More robust defense against fraud. Modern fraud methods are getting increasingly sophisticated. So much so that a password, however strong it might be, is not enough to prevent fraudsters. Static passwords are easily hacked and are a key cause of cybersecurity breaches. But multiple layers of authentication only cause frustration for users.
Using risk-based authentication provides a flexible, layered approach. Good RBA systems examine inputs across channels and make real-time decisions about the level of authentication that’s the most appropriate for each transaction. These systems use machine learning to develop an overall contextual view that includes behavioral, transactional, and device-specific data to decide on the risk level.
Regulatory compliance. As fraud methods change and become more sophisticated, banking regulations are also in constant flux, becoming ever more complicated and extensive. They help organizations stay ahead of hackers, but at the same time they are often difficult to keep up with. To comply with all the regulations as they evolve and become more comprehensive, an organization needs to be flexible and adaptable, constantly implementing new security techniques.
If you have a risk-based authentication system that uses machine learning to better detect and combat fraud, combined with customized rule sets designed to quickly address compliance requirements, it will save a significant amount of time in testing and deployment.
So, while multi-factor authentication provides a great deal of security, it doesn’t offer such a great user interface and leads to frustrated customers as they attempt to get through all those layers. A great solution to this issue is risk-based authentication, which ensures greater security and a seamless experience for customers.

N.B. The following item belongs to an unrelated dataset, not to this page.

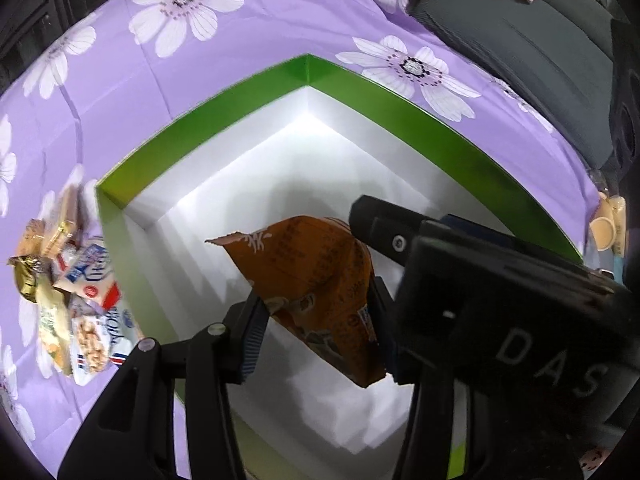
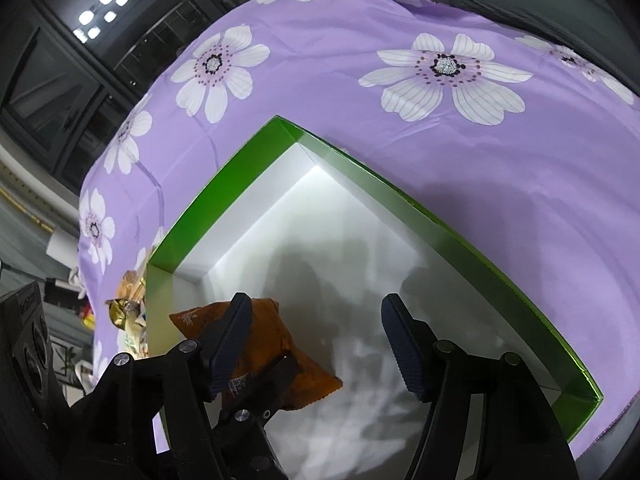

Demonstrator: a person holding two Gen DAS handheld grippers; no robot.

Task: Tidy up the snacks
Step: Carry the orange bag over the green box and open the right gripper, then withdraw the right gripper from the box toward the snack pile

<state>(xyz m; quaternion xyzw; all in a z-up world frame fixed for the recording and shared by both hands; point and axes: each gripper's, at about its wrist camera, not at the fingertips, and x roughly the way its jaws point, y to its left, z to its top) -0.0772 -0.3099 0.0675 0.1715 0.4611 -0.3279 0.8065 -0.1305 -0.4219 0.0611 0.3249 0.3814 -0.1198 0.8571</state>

Multi-factor authentication technology that's easy to use for companies and customers - Near-field communication
Near-field communication technology, otherwise known as NFC, is rapidly becoming an industry standard for its convenience with consumers and ability to bust fraud better. In more common examples, NFC powers consumers' interactions with point-of-sales systems that accept ApplePay or Samsung Pay making everyday transactions quick and secure. But in recent months, enterprising companies have begun to use NFC technology in linked and layered fraud solutions to find out someone "is who they say they are" within seconds.
The benefits of NFC?
- False positives and negatives don’t apply for NFC, as the technology depends and works with a data certificate that's embedded in a device or document.
- NFC data extraction is 100% accurate adding to increases in conversions. Regardless of the support of certificates for a country, there is a clear authentication response as the logic is based on standards and data, meaning, there's no gray area in a prospective user's authentication results.
- A contactless and quick UX means more happy customers. With a simple tap, NFC connects consumers and companies' information together for quick and contactless interactions. And with many consumers in a recent PYMNTS survey saying they want "contactless experiences with their banks," NFC is positioned to give customers what they want while being a secure, multi-factor authentication method for counter-parties.
In summary, a modern approach to creating a robust, risk-based multi-factor authentication workflow would be to include NFC technology. Overall, NFC is a unique solution as its lower friction for customers - for people who want, think and act mobile first. By introducing NFC within an intelligently orchestrated workflow, there's more fraud prevention and multi-factor authentication steps that don't come as friction to a customer.